优化蛋白质结构字母序列的方法。

Methods for optimizing the structure alphabet sequences of proteins.

作者信息

Dong Qi-wen, Wang Xiao-long, Lin Lei

机构信息

School of Computer Science and Technology, Harbin Institute of Technology, Harbin, China.

出版信息

Comput Biol Med. 2007 Nov;37(11):1610-6. doi: 10.1016/j.compbiomed.2007.03.002. Epub 2007 May 10.

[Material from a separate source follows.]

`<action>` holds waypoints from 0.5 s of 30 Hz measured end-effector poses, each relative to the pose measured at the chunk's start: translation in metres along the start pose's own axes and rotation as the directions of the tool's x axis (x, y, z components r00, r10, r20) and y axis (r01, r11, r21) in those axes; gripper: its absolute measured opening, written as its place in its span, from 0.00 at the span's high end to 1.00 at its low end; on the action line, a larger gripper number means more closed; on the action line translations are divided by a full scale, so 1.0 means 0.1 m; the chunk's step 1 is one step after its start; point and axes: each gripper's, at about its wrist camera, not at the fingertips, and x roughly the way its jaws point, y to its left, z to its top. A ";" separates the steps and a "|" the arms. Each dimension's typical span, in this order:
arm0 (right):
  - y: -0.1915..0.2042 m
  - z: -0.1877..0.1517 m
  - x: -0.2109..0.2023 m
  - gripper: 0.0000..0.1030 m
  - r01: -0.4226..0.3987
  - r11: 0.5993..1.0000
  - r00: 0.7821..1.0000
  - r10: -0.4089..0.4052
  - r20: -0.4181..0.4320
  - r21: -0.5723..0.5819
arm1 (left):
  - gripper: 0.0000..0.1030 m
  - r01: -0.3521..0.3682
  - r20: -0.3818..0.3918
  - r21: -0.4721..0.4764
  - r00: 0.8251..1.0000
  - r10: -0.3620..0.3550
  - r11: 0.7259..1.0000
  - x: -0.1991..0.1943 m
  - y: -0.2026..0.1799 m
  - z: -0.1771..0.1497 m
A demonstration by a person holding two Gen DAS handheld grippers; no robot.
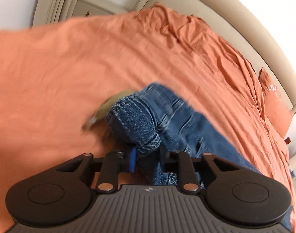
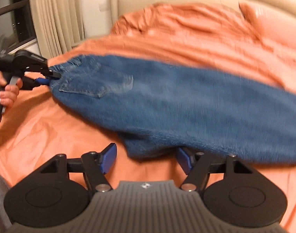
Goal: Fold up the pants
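The jeans lie stretched across the middle of the bed, waistband toward the curtain side, legs running off to the other edge. Denim like this is heavy and limp but not slippery, so the thick seams and waistband look like the surest places to pinch. The left gripper has its fingers closed on a bunched fold at the waist (the right wrist view shows this from the side, with the hand on the handle). The right gripper stands with its fingers wide apart, a rounded edge of denim just ahead of them, unpinched. Only the right view shows the back pocket; only the left shows the pillow at the far corner.
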 end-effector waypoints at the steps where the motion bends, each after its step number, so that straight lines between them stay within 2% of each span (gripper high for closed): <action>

DOI:10.1016/j.compbiomed.2007.03.002

PMID:17493604

Abstract

Protein structure prediction based on fragment assemble has made great progress in recent years. Local protein structure prediction is receiving increased attention. One essential step of local protein structure prediction method is that the three-dimensional conformations must be compressed into one-dimensional series of letters of a structural alphabet. The traditional method assigns each structure fragment the structure alphabet that has the best local structure similarity. However, such locally optimal structure alphabet sequence does not guarantee to produce the globally optimal structure. This study presents two efficient methods trying to find the optimal structure alphabet sequence, which can model the native structures as accuracy as possible. First, a 28-letter structure alphabet is derived by clustering fragment in Cartesian space with fragment length of seven residues. The average quantization error of the 28 letters is 0.82 A in term of root mean square deviation. Then, two efficient methods are presented to encode the protein structures into series of structure alphabet letters, that is, the greedy and dynamic programming algorithm. They are tested on PDB database using the structure alphabet developed in Cartesian coordinates space (our structure alphabet) and in torsion angles space (the PB structure alphabet), respectively. The experimental results show that these two methods can find the approximately optimal structure alphabet sequences by searching a small fraction of the modeling space. The traditional local-optimization method achieves 26.27 A root mean square deviations between the reconstructed structures and the native one, while the modeling accuracy is improved to 3.28 A by the greedy algorithm. The results are helpful for local protein structure prediction.

摘要

近年来，基于片段组装的蛋白质结构预测取得了很大进展。局部蛋白质结构预测越来越受到关注。局部蛋白质结构预测方法的一个关键步骤是将三维构象压缩成结构字母表的一维字母序列。传统方法为每个结构片段分配具有最佳局部结构相似性的结构字母。然而，这种局部最优的结构字母序列并不能保证产生全局最优结构。本研究提出了两种有效的方法来寻找最优的结构字母序列，以尽可能准确地模拟天然结构。首先，通过在笛卡尔空间中对长度为七个残基的片段进行聚类，得到了一个28字母的结构字母表。就均方根偏差而言，这28个字母的平均量化误差为0.82埃。然后，提出了两种有效的方法将蛋白质结构编码为结构字母序列，即贪心算法和动态规划算法。分别使用在笛卡尔坐标空间（我们的结构字母表）和扭转角空间（PB结构字母表）中开发的结构字母表在PDB数据库上对它们进行了测试。实验结果表明，这两种方法可以通过搜索一小部分建模空间找到近似最优的结构字母序列。传统的局部优化方法在重建结构和天然结构之间的均方根偏差为26.27埃，而贪心算法将建模精度提高到了3.28埃。这些结果有助于局部蛋白质结构预测。